____ Data below

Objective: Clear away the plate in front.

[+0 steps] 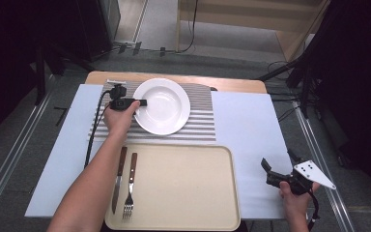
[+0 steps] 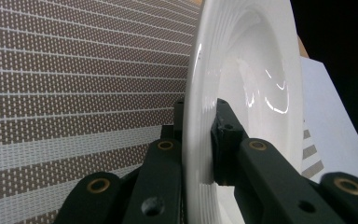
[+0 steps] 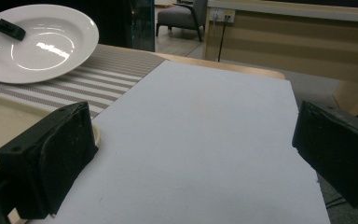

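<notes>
Nearest the person, a beige tray (image 1: 183,188) holds a knife (image 1: 118,179) and a fork (image 1: 131,186) side by side at its left end. At the table's near right corner, the right gripper (image 1: 278,166) hovers over the white table cover (image 1: 251,130); its jaws stand wide apart, holding nothing. Beyond the tray lies a striped placemat (image 1: 200,125) bearing a white plate (image 1: 166,108). The left gripper (image 1: 140,102) pinches the plate's left rim. The left gripper view shows one jaw under the rim and one inside the bowl, with the plate (image 2: 242,84) tilted off the placemat (image 2: 74,70). The right gripper view shows the plate (image 3: 37,42) well apart from its own jaws, and a far chair (image 3: 177,16).
</notes>
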A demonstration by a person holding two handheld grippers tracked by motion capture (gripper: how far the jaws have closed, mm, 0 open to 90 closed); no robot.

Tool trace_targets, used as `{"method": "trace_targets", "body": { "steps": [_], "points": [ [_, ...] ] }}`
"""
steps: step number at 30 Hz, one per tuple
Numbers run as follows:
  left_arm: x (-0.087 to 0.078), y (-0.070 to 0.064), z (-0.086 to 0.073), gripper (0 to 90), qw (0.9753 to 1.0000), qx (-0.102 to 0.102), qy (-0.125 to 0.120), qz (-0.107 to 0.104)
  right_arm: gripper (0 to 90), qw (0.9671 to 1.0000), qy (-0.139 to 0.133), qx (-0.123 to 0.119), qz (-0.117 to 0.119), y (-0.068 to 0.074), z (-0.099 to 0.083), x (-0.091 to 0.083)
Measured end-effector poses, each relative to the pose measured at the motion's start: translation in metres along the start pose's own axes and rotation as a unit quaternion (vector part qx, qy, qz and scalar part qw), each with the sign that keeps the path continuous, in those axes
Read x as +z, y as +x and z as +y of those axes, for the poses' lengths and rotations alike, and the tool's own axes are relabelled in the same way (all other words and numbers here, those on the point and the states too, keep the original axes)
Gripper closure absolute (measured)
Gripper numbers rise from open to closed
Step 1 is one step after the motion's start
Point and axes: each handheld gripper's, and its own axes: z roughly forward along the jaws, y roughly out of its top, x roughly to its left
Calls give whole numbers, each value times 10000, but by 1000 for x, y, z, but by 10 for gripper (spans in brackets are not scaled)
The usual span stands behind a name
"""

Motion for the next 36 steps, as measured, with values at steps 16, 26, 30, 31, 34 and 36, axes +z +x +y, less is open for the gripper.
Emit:
{"method": "trace_targets", "body": {
  "steps": [16,26,30,31,34,36],
  "points": [
    [-11,0,2,817,9996,-60,-166,-207,0,10000,-1,2,-15,0,0,0],
    [-25,-5,-1,817,9985,-51,-241,-486,0,10000,-23,16,-8,0,0,0],
    [-30,-5,-3,817,9976,-131,-267,-621,0,10000,-18,16,0,1,0,1],
    [-32,-5,-4,817,9975,-130,-274,-634,0,10000,-23,4,3,1,0,1],
    [-37,-9,-4,817,9979,-48,-262,-598,0,10000,-36,8,9,1,0,1],
    [-39,-11,-5,817,9978,3,-256,-605,0,10000,-41,12,22,1,0,1]
  ]
}}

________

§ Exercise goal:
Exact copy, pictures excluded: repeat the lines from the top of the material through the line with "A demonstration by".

§ Answer below:
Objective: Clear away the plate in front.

[+0 steps] 
[+0 steps] 
[+0 steps] 

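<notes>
Nearest the person, a beige tray (image 1: 183,188) holds a knife (image 1: 118,179) and a fork (image 1: 131,186) side by side at its left end. At the table's near right corner, the right gripper (image 1: 278,166) hovers over the white table cover (image 1: 251,130); its jaws stand wide apart, holding nothing. Beyond the tray lies a striped placemat (image 1: 200,125) bearing a white plate (image 1: 166,108). The left gripper (image 1: 140,102) pinches the plate's left rim. The left gripper view shows one jaw under the rim and one inside the bowl, with the plate (image 2: 242,84) tilted off the placemat (image 2: 74,70). The right gripper view shows the plate (image 3: 37,42) well apart from its own jaws, and a far chair (image 3: 177,16).
</notes>
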A demonstration by a person holding two handheld grippers tracked by motion capture (gripper: how far the jaws have closed, mm, 0 open to 90 closed); no robot.

Nothing else goes in the answer.